Work request: Scan the lines below for the word "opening". Copy each line you find it in.

(Collected data entries)
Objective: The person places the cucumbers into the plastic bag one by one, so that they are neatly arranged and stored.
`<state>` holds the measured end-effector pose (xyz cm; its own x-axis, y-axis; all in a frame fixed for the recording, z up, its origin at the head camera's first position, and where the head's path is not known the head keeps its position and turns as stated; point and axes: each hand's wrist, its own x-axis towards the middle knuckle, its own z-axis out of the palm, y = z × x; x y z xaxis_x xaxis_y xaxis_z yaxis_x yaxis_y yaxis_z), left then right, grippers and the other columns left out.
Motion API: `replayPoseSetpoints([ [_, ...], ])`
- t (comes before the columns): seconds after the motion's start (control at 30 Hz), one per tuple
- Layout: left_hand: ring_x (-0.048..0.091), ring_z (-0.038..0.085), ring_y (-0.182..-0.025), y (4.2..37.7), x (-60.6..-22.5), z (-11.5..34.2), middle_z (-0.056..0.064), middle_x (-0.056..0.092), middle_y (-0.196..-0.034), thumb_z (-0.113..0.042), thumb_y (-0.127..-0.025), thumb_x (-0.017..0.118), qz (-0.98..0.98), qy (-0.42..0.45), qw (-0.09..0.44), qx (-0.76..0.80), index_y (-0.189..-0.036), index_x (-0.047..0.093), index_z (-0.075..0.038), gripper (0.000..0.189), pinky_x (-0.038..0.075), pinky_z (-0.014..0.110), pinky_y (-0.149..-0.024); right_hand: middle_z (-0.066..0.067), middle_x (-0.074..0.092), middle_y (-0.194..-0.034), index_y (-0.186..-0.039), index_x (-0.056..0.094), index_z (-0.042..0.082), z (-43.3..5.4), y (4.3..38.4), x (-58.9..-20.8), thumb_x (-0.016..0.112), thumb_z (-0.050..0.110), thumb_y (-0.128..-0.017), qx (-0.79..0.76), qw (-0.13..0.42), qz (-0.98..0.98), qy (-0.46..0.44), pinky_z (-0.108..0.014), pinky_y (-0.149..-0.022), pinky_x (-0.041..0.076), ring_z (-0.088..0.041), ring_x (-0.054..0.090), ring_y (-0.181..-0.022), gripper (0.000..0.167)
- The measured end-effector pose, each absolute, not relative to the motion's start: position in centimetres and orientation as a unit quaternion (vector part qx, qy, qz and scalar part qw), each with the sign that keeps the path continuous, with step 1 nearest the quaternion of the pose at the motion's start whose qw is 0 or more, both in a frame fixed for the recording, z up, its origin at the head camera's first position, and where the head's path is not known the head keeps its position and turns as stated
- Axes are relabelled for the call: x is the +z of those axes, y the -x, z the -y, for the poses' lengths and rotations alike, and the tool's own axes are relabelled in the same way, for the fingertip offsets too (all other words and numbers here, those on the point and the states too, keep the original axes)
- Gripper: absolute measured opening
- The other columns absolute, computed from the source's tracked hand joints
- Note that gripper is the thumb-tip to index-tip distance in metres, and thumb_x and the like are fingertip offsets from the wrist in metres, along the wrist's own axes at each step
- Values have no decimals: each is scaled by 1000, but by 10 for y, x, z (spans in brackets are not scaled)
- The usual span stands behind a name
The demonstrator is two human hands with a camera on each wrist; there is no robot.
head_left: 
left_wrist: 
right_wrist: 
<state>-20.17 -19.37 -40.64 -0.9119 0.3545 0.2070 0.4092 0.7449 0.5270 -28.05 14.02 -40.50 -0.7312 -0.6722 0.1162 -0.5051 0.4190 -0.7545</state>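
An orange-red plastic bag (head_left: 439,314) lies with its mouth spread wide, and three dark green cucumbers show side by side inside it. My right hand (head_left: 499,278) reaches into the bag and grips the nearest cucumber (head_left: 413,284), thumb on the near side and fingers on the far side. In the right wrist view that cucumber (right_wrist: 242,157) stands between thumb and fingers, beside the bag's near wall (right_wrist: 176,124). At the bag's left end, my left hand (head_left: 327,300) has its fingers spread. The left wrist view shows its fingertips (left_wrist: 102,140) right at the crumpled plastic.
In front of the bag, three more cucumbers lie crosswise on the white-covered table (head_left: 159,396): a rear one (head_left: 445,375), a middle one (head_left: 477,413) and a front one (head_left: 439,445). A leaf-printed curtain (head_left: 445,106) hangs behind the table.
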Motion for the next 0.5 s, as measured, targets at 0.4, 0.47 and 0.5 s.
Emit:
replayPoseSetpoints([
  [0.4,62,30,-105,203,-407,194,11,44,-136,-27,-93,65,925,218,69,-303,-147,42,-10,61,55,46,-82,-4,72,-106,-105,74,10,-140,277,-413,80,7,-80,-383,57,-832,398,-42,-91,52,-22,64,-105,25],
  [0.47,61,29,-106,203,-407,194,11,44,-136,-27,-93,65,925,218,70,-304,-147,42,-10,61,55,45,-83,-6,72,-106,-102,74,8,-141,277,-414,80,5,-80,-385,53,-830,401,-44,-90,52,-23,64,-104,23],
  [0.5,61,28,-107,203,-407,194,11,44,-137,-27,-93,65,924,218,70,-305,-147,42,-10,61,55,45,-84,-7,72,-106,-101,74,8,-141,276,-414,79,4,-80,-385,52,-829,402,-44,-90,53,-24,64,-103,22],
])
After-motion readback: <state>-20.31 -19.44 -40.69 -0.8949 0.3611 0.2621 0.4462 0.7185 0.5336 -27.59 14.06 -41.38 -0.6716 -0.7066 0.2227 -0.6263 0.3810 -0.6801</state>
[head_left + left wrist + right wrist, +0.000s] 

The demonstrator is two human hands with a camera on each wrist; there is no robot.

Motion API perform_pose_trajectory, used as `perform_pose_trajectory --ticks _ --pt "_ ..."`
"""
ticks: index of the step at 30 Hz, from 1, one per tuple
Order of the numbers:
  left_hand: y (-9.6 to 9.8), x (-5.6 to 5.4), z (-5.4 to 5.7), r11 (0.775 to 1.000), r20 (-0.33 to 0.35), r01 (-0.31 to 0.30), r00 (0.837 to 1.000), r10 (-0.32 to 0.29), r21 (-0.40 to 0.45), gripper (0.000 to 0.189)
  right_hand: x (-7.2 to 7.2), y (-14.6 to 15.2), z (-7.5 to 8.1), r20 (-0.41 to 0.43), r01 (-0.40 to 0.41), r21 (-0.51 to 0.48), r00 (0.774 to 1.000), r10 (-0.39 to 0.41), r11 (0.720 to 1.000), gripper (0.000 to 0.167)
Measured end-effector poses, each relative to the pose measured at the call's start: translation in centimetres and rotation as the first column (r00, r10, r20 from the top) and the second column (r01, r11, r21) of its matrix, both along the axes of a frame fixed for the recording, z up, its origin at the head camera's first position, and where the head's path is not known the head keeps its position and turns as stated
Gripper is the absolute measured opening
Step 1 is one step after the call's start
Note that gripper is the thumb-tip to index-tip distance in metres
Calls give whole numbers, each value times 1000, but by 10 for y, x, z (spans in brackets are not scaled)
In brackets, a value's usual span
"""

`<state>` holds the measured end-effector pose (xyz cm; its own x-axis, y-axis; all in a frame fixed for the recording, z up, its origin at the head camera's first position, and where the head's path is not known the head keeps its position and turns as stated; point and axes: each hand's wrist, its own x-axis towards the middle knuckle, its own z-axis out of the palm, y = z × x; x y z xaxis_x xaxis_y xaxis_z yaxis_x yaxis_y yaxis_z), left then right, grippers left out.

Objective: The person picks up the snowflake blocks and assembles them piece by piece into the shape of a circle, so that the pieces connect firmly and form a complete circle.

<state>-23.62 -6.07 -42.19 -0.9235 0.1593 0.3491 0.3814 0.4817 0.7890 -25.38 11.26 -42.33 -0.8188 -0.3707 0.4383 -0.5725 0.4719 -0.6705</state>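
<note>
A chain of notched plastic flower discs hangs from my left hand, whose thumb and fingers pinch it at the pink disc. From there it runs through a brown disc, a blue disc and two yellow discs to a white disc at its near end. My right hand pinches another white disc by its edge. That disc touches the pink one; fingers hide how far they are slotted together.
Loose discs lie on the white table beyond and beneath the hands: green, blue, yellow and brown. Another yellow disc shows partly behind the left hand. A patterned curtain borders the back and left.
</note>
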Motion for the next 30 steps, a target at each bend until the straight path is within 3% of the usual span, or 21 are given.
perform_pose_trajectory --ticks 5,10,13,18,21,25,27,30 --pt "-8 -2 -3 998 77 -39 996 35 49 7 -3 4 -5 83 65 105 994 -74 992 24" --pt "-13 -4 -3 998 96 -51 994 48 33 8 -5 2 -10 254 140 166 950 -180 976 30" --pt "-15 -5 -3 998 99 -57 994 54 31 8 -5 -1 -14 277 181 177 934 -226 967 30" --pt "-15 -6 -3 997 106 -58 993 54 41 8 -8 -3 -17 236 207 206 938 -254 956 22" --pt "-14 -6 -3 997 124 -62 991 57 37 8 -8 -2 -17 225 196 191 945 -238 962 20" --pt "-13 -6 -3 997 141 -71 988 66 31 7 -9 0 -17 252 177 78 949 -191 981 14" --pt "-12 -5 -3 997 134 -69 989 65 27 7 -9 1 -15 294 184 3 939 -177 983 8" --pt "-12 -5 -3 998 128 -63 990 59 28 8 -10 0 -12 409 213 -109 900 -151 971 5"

The completed task:
- Gripper: absolute measured opening
Gripper is the absolute measured opening

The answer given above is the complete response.